Así que la famosa modernización liberal que experimentó la región a finales del siglo XIX tampoco significó algún cambio sustantivo en la vida de los más pobres. El proyecto de Estado o de nación que impulsaron estos segundos próceres tampoco incluía a los sectores más empobrecidos. ¿Qué nación, qué Estado, qué modernidad podía construirse con más del 50% de la población analfabeta? ¿Qué democracia, qué derechos, pueden defenderse cuando no se sabe leer ni escribir?

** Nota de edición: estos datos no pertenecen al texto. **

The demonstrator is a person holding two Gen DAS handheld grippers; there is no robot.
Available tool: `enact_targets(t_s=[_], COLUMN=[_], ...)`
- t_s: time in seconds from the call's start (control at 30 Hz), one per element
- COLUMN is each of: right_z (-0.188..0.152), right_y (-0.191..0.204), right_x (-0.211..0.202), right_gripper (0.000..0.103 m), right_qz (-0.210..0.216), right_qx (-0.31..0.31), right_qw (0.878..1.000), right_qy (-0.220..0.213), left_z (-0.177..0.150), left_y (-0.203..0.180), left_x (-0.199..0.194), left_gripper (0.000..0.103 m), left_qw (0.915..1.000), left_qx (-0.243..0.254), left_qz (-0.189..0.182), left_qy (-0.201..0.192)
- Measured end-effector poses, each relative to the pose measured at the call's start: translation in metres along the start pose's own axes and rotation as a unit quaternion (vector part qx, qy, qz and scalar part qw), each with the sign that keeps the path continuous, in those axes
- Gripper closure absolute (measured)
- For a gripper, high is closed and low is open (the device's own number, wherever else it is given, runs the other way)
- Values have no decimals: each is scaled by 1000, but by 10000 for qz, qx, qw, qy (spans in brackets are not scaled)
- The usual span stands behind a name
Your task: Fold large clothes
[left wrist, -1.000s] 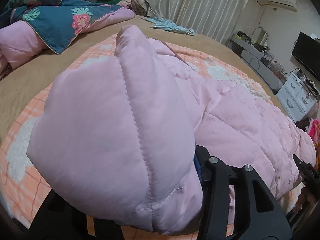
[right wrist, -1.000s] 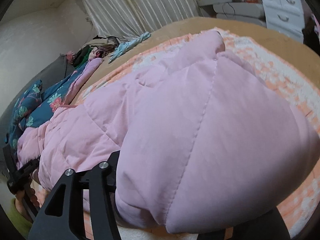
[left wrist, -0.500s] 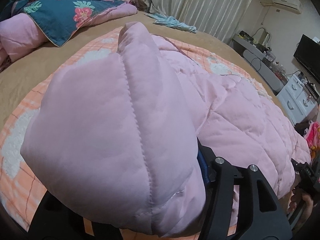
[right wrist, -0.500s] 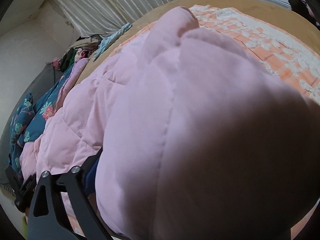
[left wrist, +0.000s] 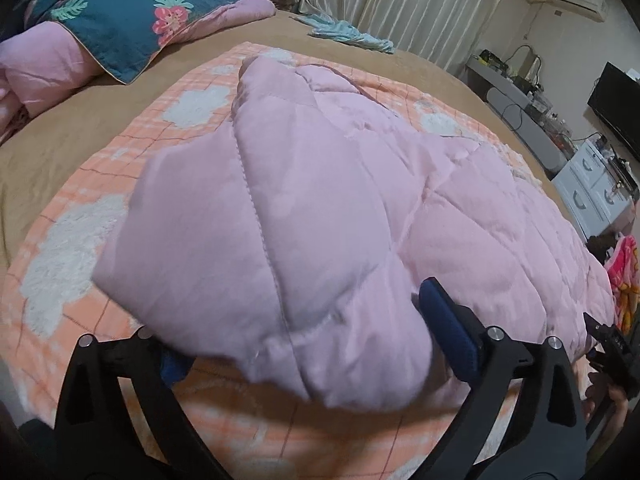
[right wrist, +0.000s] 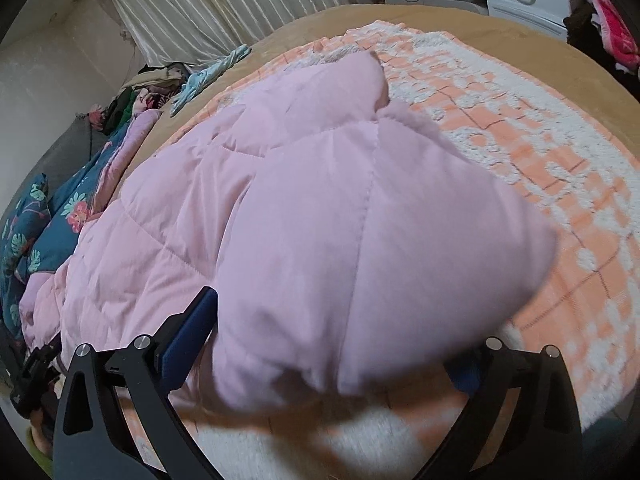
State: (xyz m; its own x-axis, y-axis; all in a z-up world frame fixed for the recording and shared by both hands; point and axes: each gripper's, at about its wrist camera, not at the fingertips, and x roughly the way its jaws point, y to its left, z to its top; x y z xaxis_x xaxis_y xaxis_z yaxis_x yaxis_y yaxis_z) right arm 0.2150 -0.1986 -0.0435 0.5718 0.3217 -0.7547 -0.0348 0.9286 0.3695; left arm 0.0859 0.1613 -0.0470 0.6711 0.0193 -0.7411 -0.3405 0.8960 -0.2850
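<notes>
Both grippers opening over pink quilted garment on bed.

Left gripper [left wrist: 304,340] and right gripper [right wrist: 332,344]: jaws spreading wide, pads clear of fabric, a puffy corner of the pink quilted garment [left wrist: 360,200] lying loose between each pair. Garment rests on orange-and-white blanket [left wrist: 80,240].

Each camera rides on a gripper and looks forward and steeply down along its fingers, very close over the pink coat [left wrist: 328,216] on the bed. The left view faces toward the curtains [left wrist: 404,4] and a TV at right; the right view faces the curtains [right wrist: 200,4] from the opposite end. Both share the coat [right wrist: 320,216], the orange blanket [left wrist: 132,144] and the floral quilt [left wrist: 132,16]
</notes>
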Motion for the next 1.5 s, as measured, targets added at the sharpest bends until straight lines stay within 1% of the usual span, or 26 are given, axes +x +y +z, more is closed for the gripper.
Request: enact_targets(t_s=[0.23, 0.43, 0.8, 1.07, 1.23, 1.3, 1.4, 1.5], right_z=[-12, -18, -23, -24, -25, -25, -28, -31], right_y=[-7, -7, -5, 15, 37, 45, 61, 74], right_x=[-18, -35, -63, -83, -102, -109, -125, -139], right_gripper=[4, 4, 4, 4, 4, 4, 4, 4], right_qz=[-99, -204, -384, -325, -198, -80, 77, 141], right_qx=[-74, -205, -410, -725, -1030, -1118, -1318, -1494], right_qw=[9999, 9994, 9974, 9946, 9906, 9892, 9853, 9810], right_qy=[-68, -166, -440, -671, -875, -939, -1084, -1230], left_z=[-4, -9, -9, -8, -6, -6, -7, -8], left_y=[6, 8, 15, 11, 0, -6, -16, -26], left_x=[-10, -24, -59, -80, -95, -101, -109, -116], left_gripper=[9, 9, 9, 9, 9, 9, 9, 9], left_qw=[10000, 10000, 9994, 9986, 9975, 9969, 9960, 9949], left_qx=[-29, -87, -103, -61, 49, 117, 223, 333], left_qz=[-2, 2, 44, -14, -92, -144, -208, -307], left_qy=[74, 33, -319, -532, -703, -762, -836, -906])
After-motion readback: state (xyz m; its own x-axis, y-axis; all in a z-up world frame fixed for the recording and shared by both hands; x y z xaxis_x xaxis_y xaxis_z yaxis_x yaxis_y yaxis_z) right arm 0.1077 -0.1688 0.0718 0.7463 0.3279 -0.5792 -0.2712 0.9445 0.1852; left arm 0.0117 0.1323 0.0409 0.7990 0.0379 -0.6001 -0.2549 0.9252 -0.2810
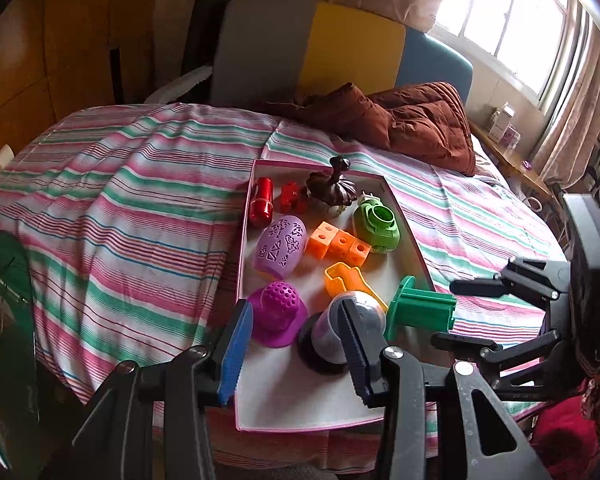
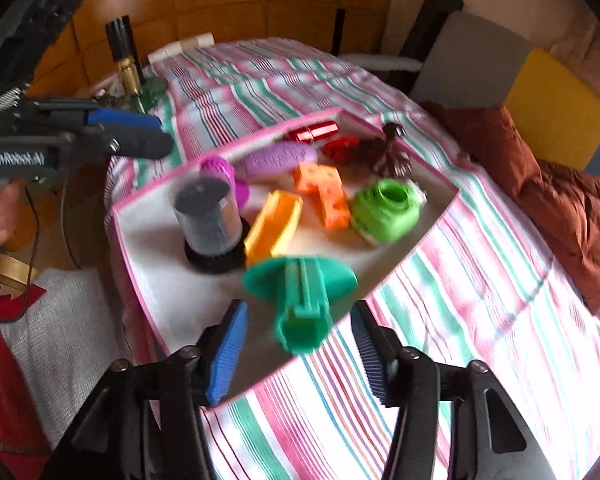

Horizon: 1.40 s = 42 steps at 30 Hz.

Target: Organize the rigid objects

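Green flanged spool [image 2: 300,292] lies tipped across the near rim of the pink-edged tray [image 2: 148,264] on the striped bed [image 2: 480,300]. Right gripper [image 2: 298,354] jaws open, pads clear of it. Left gripper [image 1: 296,346] jaws open, gripping nothing, over the tray.

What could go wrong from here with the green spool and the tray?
1. The green spool lies across the tray's rim between the right gripper's open jaws; it may tip out onto the sheet.
2. The left gripper hangs close over the grey jar and could knock it over.
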Available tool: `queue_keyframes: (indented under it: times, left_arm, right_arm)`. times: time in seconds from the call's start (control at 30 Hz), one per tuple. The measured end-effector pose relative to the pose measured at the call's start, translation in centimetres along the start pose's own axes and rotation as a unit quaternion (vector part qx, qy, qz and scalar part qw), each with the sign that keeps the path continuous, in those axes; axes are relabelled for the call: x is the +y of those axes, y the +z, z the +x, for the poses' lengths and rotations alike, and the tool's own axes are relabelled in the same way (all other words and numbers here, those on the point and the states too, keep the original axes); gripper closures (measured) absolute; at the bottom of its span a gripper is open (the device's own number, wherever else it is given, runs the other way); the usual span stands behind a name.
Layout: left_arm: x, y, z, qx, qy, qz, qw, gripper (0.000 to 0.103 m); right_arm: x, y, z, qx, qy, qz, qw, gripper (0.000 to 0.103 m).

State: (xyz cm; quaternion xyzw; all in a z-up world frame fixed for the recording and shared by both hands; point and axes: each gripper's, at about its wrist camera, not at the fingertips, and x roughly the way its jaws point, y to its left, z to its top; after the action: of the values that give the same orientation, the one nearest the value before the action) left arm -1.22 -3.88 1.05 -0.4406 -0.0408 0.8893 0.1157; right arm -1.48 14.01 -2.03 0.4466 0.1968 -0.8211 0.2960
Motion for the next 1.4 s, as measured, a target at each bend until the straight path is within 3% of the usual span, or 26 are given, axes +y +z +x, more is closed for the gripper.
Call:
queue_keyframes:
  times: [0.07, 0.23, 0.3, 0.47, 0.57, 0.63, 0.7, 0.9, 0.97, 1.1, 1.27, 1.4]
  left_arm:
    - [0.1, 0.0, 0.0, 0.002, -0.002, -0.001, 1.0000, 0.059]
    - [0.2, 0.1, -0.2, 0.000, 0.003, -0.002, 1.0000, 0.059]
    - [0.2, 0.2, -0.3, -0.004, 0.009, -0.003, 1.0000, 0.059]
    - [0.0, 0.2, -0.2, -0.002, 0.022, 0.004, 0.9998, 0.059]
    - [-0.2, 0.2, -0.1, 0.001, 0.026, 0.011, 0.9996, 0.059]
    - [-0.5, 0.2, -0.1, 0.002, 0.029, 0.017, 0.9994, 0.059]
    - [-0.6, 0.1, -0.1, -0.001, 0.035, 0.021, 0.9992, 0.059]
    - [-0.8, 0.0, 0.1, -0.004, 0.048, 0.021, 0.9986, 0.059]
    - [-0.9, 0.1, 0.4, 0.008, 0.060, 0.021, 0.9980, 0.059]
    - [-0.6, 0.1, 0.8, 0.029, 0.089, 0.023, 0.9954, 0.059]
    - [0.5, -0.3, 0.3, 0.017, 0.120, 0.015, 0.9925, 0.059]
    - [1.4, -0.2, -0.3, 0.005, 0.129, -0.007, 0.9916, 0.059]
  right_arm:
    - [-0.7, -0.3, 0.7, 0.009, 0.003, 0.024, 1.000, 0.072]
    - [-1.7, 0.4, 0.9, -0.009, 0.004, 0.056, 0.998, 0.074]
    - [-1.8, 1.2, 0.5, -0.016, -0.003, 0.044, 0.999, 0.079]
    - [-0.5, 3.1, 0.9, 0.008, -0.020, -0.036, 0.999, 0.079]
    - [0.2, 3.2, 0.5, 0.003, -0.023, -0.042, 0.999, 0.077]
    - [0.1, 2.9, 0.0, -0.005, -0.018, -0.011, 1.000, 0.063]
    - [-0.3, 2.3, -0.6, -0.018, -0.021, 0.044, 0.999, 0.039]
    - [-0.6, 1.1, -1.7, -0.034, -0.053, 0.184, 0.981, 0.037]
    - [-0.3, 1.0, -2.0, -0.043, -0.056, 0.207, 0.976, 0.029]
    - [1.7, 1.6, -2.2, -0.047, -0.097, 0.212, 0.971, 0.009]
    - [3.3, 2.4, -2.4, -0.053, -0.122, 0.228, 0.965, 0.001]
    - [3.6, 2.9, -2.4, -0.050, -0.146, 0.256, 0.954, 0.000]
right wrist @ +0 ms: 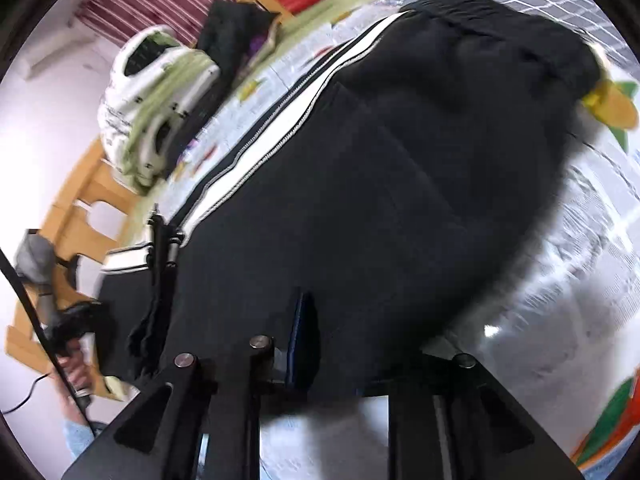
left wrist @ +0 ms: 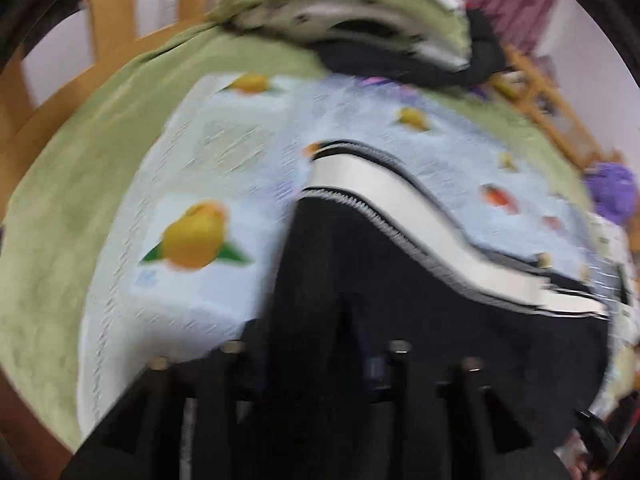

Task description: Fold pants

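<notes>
Black pants with a white side stripe lie on a pale blue fruit-print sheet. In the left wrist view the same pants fill the lower middle, and their white stripe curves to the right. My left gripper is shut on the black cloth at the near edge; the fingers are buried in it. My right gripper is shut on the pants edge, with cloth between the blue-padded fingers. The left gripper also shows in the right wrist view, at the stripe end of the pants.
A green blanket lies under the sheet. A heap of white and green bedding and dark clothes sits at the far end. A wooden bed rail runs round the edge. A purple object lies at the right.
</notes>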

Para transformar esa situación los pueblos se rebelaron en la década de los años setenta y ochenta del siglo XX. Sus reclamos fueron apagados a punta de balas y sangre gracias a la ayuda militar contrainsurgente que con tanta generosidad y empeño invirtió la administración estadounidense, entonces encabezada por el republicano Ronald Reagan. Así llegamos a los años noventa, cuando se impuso una democracia que hizo felices a las viejas y nuevas élites, incluyendo al alto clero. Pero, otra vez, como ocurrió después de declararse la independencia y durante la modernización liberal, con la democracia no llegó bienestar para las mayorías. La región se convirtió en el reino del neoliberalismo y los tratados de libre comercio, y como en el siglo en el siglo XIX, cuando se habían generosas concesiones de tierras a ciudadanos extranjeros, los flamantes demócratas malbarataron los pocos bienes estatales a favor de transnacionales extranjeras.
A los trabajadores desempleados, entonces más empobrecidos que nunca, no les quedó más camino que buscar vida en otros lugares, muy lejos y muy distintos de su patria… de esa patria legada por próceres independentistas que al parecer no era para ellos. Y así hemos visto desfilar las multitudinarias caravanas de migrantes.
Al ver las imágenes de ese obligado destierro, me he preguntado: ¿esa fue la patria que imaginaron y soñaron los próceres? Vuelvo a la pregunta que hice párrafos atrás, ¿qué tan independiente es Centroamérica que no puede dar empleo, salud ni educación de calidad a sus ciudadanos, ni buena alimentación (a pesar de que sus tierras siguen siendo fértiles)?
Al cumplirse 200 años de independencia quizás ya sea hora de refundar los actuales Estados centroamericanos, tal como sugieren los movimientos populares desde Guatemala.
*Guillermo Fernández Ampié es un periodista nicaragüense con doctorado en Estudios Latinoamericanos, quien actualmente es catedrático de la Universidad Nacional Autónoma de México (UNAM).